*** PROVIDED MATERIAL ***

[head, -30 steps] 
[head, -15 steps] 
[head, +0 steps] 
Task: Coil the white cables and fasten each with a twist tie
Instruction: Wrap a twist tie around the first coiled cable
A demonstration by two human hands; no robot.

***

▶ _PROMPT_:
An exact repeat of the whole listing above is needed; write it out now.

▶ _ANSWER SECTION_:
[head, -30 steps] 
[head, -15 steps] 
[head, +0 steps] 
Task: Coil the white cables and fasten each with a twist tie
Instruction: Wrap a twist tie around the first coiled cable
A demonstration by two human hands; no robot.

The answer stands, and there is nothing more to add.